Falando de forma clara, é porque você está pagando algo chamado "imposto de hardware".
Eu percebi as táticas dessas gigantes da tecnologia.
Eles querem amarrar software e hardware de forma inquebrável, fazendo você comprar o robô dele.
Você terá que usar o software ruim dele para o resto da vida.
@Fabric Foundation O que realmente faz os especialistas acharem que é hardcore é a tentativa de separar o "QI" do robô daquela "caixa de ferro".
Não pague mais por aquela caixa de ferro.
A indústria de robôs agora é como há décadas, quando você precisava de um sistema específico para comprar um computador, tudo é um "jardim cercado".
Você quer que o cachorro da Boston Dynamics faça o trabalho do robô da Tesla? Nem pensar.
@Fabric Foundation O funcionamento do OM1 é, na verdade, desacoplar o “cérebro” do “corpo”.
Isso resolveu o problema mais complicado: fragmentação de hardware.
Sob essa arquitetura, o valor não é mais aquele motor ou casca que quebra com um golpe, mas sim os dados e algoritmos que fluem pela rede.
Isso é o verdadeiro “Android físico”, transformando os fabricantes de hardware em fábricas de terceirização pura e devolvendo os lucros aos desenvolvedores.
Valor central: transformar “habilidades” em mercadorias que podem ser compradas e vendidas
Antes, para ensinar um robô a realizar um novo movimento, era necessário gastar milhares de horas em treinamento, o custo era assustador.
@Fabric Foundation O chip de habilidade na verdade transformou a capacidade de trabalho dos robôs em “ativos”.
Uma vez que uma máquina aprenda a mover tijolos em um canteiro de obras complexo, essa habilidade pode ser embalada em um chip e distribuída instantaneamente para o mundo todo.
A propriedade desse pacote de habilidades pertence ao desenvolvedor que o treinou.
Isso é usar blockchain para fazer “crowdsourcing de conhecimento”, acelerando a evolução dos robôs de tratores para foguetes.
Quantas cartas na manga há realmente por trás disso?
Vamos olhar dados concretos, não apenas ouvir histórias:
Avaliação e fichas: $ROBO total de 10 bilhões, o FDV durante a oferta pública já atingiu 400 milhões de dólares.
Sistema de salários: $ROBO abandonou o modo de “sangrar sem trabalhar” de staking, desenvolvendo um motor de liberação adaptativa.
A emissão de tokens não é uma questão de humor, mas sim do quanto realmente foi produzido e quanto resultado físico foi gerado na rede.
Atualização de infraestrutura: Até o Q3 de 2026, eles se moverão para a blockchain pública nativa L1.
Por que?
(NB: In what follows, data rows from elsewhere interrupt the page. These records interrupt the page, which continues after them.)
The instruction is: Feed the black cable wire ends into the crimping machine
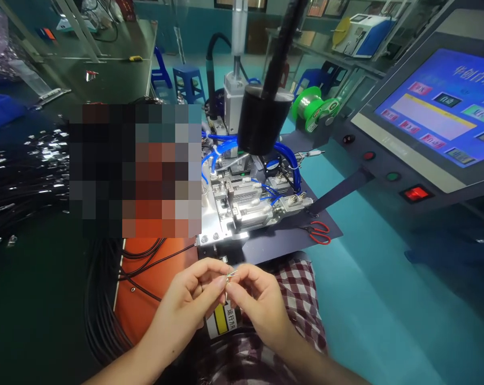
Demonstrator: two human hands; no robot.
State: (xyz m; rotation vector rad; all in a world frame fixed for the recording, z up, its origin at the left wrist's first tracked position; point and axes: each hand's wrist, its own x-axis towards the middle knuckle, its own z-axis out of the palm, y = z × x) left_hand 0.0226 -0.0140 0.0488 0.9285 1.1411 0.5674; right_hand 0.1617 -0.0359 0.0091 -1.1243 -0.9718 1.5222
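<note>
Close together above my lap, my left hand (193, 299) and my right hand (263, 302) meet at the fingertips. Both pinch thin wires (231, 275), whose fine light-coloured ends poke out between the fingers. The rest of the wires is hidden by my fingers. Just beyond my hands stands a metal machine (250, 206) with small cylinders and blue air tubes (225, 147). Left of my hands, a bundle of black cables (101, 299) hangs over the edge of an orange surface (141, 278).
Red-handled scissors (320, 232) lie on the machine's dark base plate (282, 247). A control panel screen (446, 107) stands at the right. A green spool (312, 109) sits behind the machine, and a black cylindrical fixture (263, 120) hangs over it. Part of the left side is blurred out.
</note>
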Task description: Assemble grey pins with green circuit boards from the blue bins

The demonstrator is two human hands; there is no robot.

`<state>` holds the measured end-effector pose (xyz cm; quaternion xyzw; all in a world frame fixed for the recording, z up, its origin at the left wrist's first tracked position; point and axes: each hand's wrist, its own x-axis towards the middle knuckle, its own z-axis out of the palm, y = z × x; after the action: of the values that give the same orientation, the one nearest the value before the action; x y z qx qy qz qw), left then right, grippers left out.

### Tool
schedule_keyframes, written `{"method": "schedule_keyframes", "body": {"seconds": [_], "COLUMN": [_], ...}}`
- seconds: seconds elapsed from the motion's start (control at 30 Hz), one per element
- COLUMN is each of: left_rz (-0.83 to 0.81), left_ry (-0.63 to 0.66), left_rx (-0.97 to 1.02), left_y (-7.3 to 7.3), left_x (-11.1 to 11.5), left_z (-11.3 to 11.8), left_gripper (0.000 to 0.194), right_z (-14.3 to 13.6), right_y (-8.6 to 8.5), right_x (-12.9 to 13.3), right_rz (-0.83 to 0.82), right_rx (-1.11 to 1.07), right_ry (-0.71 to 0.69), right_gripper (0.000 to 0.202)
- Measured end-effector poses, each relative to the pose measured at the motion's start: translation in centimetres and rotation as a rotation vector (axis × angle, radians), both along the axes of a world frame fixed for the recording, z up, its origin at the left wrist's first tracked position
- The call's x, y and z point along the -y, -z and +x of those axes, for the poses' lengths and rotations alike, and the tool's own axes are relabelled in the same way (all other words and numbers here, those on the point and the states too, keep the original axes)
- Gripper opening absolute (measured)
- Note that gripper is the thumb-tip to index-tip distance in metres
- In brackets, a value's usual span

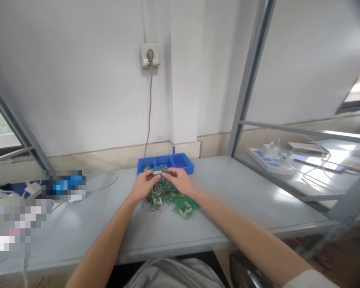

Porque o volume de microtransações dos robôs é aterrorizante, e uma blockchain pública comum não consegue suportar essa demanda de concorrência industrial.
Opinião pessoal: estamos investindo em “produtividade”, não em “ar”
Eu acho que @Fabric Foundation o ponto mais severo é que ele está forçando os gigantes do hardware a se submeterem.
Quando todos os desenvolvedores do mundo evitarem seu sistema fechado e ganharem dinheiro com chips de habilidade no OM1, você não terá escolha a não ser se juntar a esse padrão de código aberto.
Minha opinião pessoal é: no futuro, o que compramos não são “robôs”, mas sim permissões de assinatura para “pacotes de habilidades”.
O hardware se tornará cada vez mais barato, podendo até ser dado de graça; o verdadeiro ativo central são as “almas” que permitem que os robôs trabalhem.
Qual é o próximo passo?
Pare de se concentrar em vídeos que só dançam, comece a se concentrar em @Fabric Foundation e com qual fabricante de sensores ou motores foi assinado o contrato.
2026 será o ano da “guerra padrão” da inteligência embutida. Se você ainda está preocupado com a consciência dos robôs, pode ser que você ainda não esteja dentro.
Os verdadeiros jogadores estão observando se o roteamento de microtransações sob o protocolo x402 está funcionando bem.
Alguém me perguntou se isso vai falhar?
Se as grandes empresas de hardware não querem abrir mão de seus direitos, @Fabric Foundation com certeza haverá uma luta difícil pela frente.
Mas assim como o Windows unificou o mercado de PCs na época, a solução mais eficiente certamente derrubará todas aquelas “barreiras de ferro” fechadas.